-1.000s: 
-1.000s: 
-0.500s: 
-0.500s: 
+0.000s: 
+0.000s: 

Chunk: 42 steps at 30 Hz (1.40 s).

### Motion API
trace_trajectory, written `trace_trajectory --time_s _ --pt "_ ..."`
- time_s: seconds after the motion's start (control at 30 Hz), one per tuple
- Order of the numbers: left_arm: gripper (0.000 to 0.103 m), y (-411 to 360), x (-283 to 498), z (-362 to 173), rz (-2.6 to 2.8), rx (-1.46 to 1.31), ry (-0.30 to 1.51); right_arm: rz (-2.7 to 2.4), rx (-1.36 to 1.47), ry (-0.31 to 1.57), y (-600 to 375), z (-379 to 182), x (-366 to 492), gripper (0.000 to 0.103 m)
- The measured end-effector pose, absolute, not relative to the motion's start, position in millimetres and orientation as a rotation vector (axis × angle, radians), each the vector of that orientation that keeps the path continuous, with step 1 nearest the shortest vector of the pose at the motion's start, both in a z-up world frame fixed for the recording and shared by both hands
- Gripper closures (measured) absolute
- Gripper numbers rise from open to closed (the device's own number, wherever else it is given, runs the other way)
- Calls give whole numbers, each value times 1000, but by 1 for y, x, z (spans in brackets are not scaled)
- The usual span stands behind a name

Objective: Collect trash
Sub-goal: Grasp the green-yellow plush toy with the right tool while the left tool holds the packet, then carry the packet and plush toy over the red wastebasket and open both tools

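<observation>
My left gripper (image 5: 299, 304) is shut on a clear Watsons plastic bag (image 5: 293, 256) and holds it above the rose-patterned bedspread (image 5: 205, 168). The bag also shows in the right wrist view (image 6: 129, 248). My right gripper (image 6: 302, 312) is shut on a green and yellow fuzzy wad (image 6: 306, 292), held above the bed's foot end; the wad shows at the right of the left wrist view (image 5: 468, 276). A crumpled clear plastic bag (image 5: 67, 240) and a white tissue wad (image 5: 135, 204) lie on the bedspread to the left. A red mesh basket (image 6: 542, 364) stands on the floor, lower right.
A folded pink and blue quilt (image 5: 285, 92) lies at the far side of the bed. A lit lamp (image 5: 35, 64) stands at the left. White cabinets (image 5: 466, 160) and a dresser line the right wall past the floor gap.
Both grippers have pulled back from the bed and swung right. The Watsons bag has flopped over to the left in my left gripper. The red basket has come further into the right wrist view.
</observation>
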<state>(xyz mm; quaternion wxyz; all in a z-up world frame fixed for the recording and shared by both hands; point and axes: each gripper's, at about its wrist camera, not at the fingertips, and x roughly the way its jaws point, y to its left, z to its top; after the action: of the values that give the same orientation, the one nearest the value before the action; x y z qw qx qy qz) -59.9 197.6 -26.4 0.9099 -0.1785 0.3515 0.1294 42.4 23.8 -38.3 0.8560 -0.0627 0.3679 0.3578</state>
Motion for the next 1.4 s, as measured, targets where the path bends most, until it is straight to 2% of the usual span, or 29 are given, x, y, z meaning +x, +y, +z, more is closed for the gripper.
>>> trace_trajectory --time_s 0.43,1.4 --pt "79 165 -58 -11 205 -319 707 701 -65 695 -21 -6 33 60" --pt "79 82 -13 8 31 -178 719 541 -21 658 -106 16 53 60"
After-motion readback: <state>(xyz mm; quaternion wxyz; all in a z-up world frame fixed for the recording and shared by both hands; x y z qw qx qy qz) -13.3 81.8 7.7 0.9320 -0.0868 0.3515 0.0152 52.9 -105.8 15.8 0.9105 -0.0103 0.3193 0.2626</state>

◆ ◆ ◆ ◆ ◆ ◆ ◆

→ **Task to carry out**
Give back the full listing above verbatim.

→ **Result of the exercise**
-1.000s: 
-1.000s: 
-0.500s: 
-0.500s: 
+0.000s: 
+0.000s: 

Chunk: 42 steps at 30 Hz (1.40 s).

### Motion API
trace_trajectory, written `trace_trajectory --time_s _ --pt "_ ..."`
- time_s: seconds after the motion's start (control at 30 Hz), one per tuple
- Order of the numbers: left_arm: gripper (0.000 to 0.103 m), y (-411 to 360), x (-283 to 498), z (-362 to 173), rz (-2.6 to 2.8), rx (-1.46 to 1.31), ry (-0.30 to 1.51); right_arm: rz (-2.7 to 2.4), rx (-1.36 to 1.47), ry (-0.31 to 1.57), y (-600 to 375), z (-379 to 182), x (-366 to 492), gripper (0.000 to 0.103 m)
- The measured end-effector pose, absolute, not relative to the motion's start, position in millimetres and orientation as a rotation vector (axis × angle, radians), each the vector of that orientation that keeps the path continuous, with step 1 nearest the shortest vector of the pose at the motion's start, both in a z-up world frame fixed for the recording and shared by both hands
- Gripper closures (measured) absolute
- Gripper numbers rise from open to closed (the device's own number, wherever else it is given, runs the other way)
- Calls give whole numbers, each value times 1000, but by 1 for y, x, z (spans in brackets are not scaled)
- The usual span stands behind a name

Objective: Collect trash
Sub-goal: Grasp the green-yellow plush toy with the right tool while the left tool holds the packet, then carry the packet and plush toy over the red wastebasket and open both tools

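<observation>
My left gripper (image 5: 299, 304) is shut on a clear Watsons plastic bag (image 5: 293, 256) and holds it above the rose-patterned bedspread (image 5: 205, 168). The bag also shows in the right wrist view (image 6: 129, 248). My right gripper (image 6: 302, 312) is shut on a green and yellow fuzzy wad (image 6: 306, 292), held above the bed's foot end; the wad shows at the right of the left wrist view (image 5: 468, 276). A crumpled clear plastic bag (image 5: 67, 240) and a white tissue wad (image 5: 135, 204) lie on the bedspread to the left. A red mesh basket (image 6: 542, 364) stands on the floor, lower right.
A folded pink and blue quilt (image 5: 285, 92) lies at the far side of the bed. A lit lamp (image 5: 35, 64) stands at the left. White cabinets (image 5: 466, 160) and a dresser line the right wall past the floor gap.
Both grippers have pulled back from the bed and swung right. The Watsons bag has flopped over to the left in my left gripper. The red basket has come further into the right wrist view.
</observation>
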<state>(xyz mm; quaternion wxyz; all in a z-up world frame fixed for the recording and shared by both hands; point and axes: each gripper's, at about its wrist camera, not at the fingertips, and x roughly the way its jaws point, y to its left, z to its top; after the action: of the values that give the same orientation, the one nearest the value before the action; x y z qw qx qy qz) -59.9 197.6 -26.4 0.9099 -0.1785 0.3515 0.1294 42.4 23.8 -38.3 0.8560 -0.0627 0.3679 0.3578</state>
Motion for the next 1.4 s, as measured, targets where the path bends most, until it is straight to 2% of the usual span, or 29 are given, x, y, z meaning +x, +y, +z, more is closed for the gripper.
>>> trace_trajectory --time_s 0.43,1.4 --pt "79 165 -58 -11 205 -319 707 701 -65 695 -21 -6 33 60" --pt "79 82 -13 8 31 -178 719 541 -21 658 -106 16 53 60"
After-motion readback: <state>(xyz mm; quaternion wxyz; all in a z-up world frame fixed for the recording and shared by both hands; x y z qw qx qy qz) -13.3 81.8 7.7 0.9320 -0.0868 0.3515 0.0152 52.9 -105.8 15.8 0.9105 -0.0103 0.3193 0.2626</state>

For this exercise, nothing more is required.